Pero una industria que genera tales volúmenes de dinero proyecta sombras. ¿Se destinan esas cantidades a las causas correctas? ¿Está reemplazando la filantropía al Estado? ¿Menoscaba la democracia que los multimillonarios del planeta decidan cuáles son las prioridades sociales?

Los análisis varían. Peter Singer, profesor de Bioética de la Universidad de Princeton, advierte por correo electrónico que vivimos una situación de urgencia moral. “El año pasado murieron 6,3 millones de niños en el mundo por causas evitables relacionadas con la pobreza. Es como si 34 aviones Jumbo hacinados de chicos se estrellaran todos los días matando a todos los que viajan a bordo. Si esto sucediese y pudiéramos al menos reducir el número de muertes, ¿no sería urgente?”.

Imposible ignorar el acelerado tic-tac del reloj. Una parte de esa prisa justifica el cambio generacional que vive la filantropía. Los jóvenes emprendedores que han amasado una fortuna en los aledaños de Silicon Valley toman el relevo a los millonarios de Wall Street. La lista de los 50 mayores donantes de The Chronicle radiografía el cambio. Porque tal vez Bill y Melinda Gates continúen siendo los grandes filántropos del planeta (en 2014 donaron 1.500 millones de dólares), pero ya aparecen en la lista Jan Koum (cuarto puesto), cofundador de WhatsApp, quien dio 556 millones de dólares el año pasado o San Parker (quinto), presidente de Facebook, que ha entregado 550 millones. Es más, entre los 12 principales mecenas, surgen los nombres de Pierre Omidyar, creador de eBay o Serguéi Brin, uno de los arquitectos de Google.

Parece que se extinguen lo que alguien llamó con ironía Filantroposaurus Rex. Millonarios clásicos procedentes de las finanzas. Ahora aparece una generación tecnológica y joven pero que todavía enfrenta antiguos desafíos. “Uno de los grandes riesgos ocultos [de la filantropía] es que en un tiempo de dificultades económicas en todo el planeta los políticos tengan la tentación de entender esta actividad como un sustituto del gasto público”, alerta Rhodri Davies, responsable del programa Giving Thought, de la Charities Aid Foundation. Contado de otra forma. “El peligro radica en que se convierta en un peón dentro del juego político y su reputación salga dañada”, precisa Rhodri Davies. Aunque tampoco resulta fácil la vida del filántropo. El banco BNP Paribas narra que estos samaritanos económicos se enfrentan a dificultades como “peticiones desproporcionadas en relación a la cuantía de sus donativos o expectativas no reales de los resultados que se podrían obtener”.
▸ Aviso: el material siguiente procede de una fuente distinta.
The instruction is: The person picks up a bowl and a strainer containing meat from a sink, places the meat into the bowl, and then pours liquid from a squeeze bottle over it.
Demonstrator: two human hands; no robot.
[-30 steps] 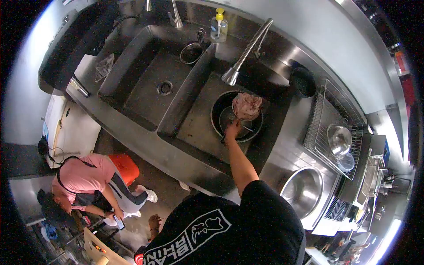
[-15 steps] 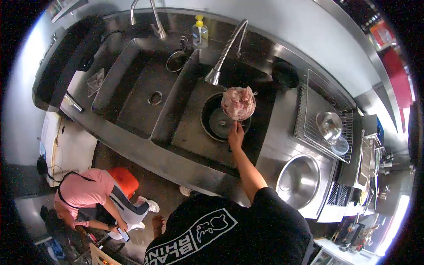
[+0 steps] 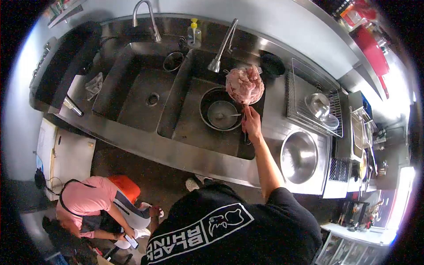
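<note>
My right hand [image 3: 252, 123] is closed around the handle of a strainer [image 3: 246, 104] heaped with raw pink meat [image 3: 245, 84]. The strainer is held over the right-hand sink, its bowl mostly hidden by the meat. Just left of it, a dark round pot [image 3: 204, 115] stands in the sink, with a smaller round vessel or liquid surface inside that I cannot make out clearly. My left hand [image 3: 154, 211] hangs low beside my black shirt, apart from the sink; its fingers are too small and dark to read.
A spring faucet [image 3: 215, 65] hangs behind the pot. The left sink [image 3: 141, 92] adjoins. To the right are a dish rack [image 3: 304, 106] with bowls and a round steel basin [image 3: 299, 157]. A person in pink [image 3: 90, 196] sits low at left, holding a phone [image 3: 131, 241].
My right hand has shifted the strainer of meat toward the right and back, uncovering more of the pot. The view has tilted slightly.
</note>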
Sobre esa fragilidad, la filantropía se reinventa con el “altruismo efectivo’, que significa intentar hacer tanto bien como sea posible con cada dólar y cada hora que tenemos”, observa Sean Conley, analista de la consultora GiveWell. A la vez que persigue superar sus debilidades: 1. una endémica falta de transparencia y 2. el peligro de que un grupo de multimillonarios sean quienes impongan cuáles son las prioridades sociales del planeta.

A este espacio de entregar dinero le resulta difícil hallar un equilibrio dentro de sus propias paradojas. “Cómo usar la filantropía para enfrentar la inequidad cuando la filantropía solo es posible como resultado de la inequidad”, reflexiona Davies. Este es el principal desafío que encara. El otro son los números. La ONG The Rules sostiene que los países ricos aportan a los pobres 130.000 millones de dólares al año. Pero, a la vez, obtienen 900.000 millones a través de la fijación de precios comerciales abusivos, 600.000 millones en intereses de la deuda y 500.000 al acceder a mano de obra barata y materias primas. Dos billones de dólares que pasan de las naciones más pobres a las más ricas. Sin este abuso continuado quizá la filantropía sería el vestigio de un tiempo donde el Filantroposaurus Rex nunca reinó.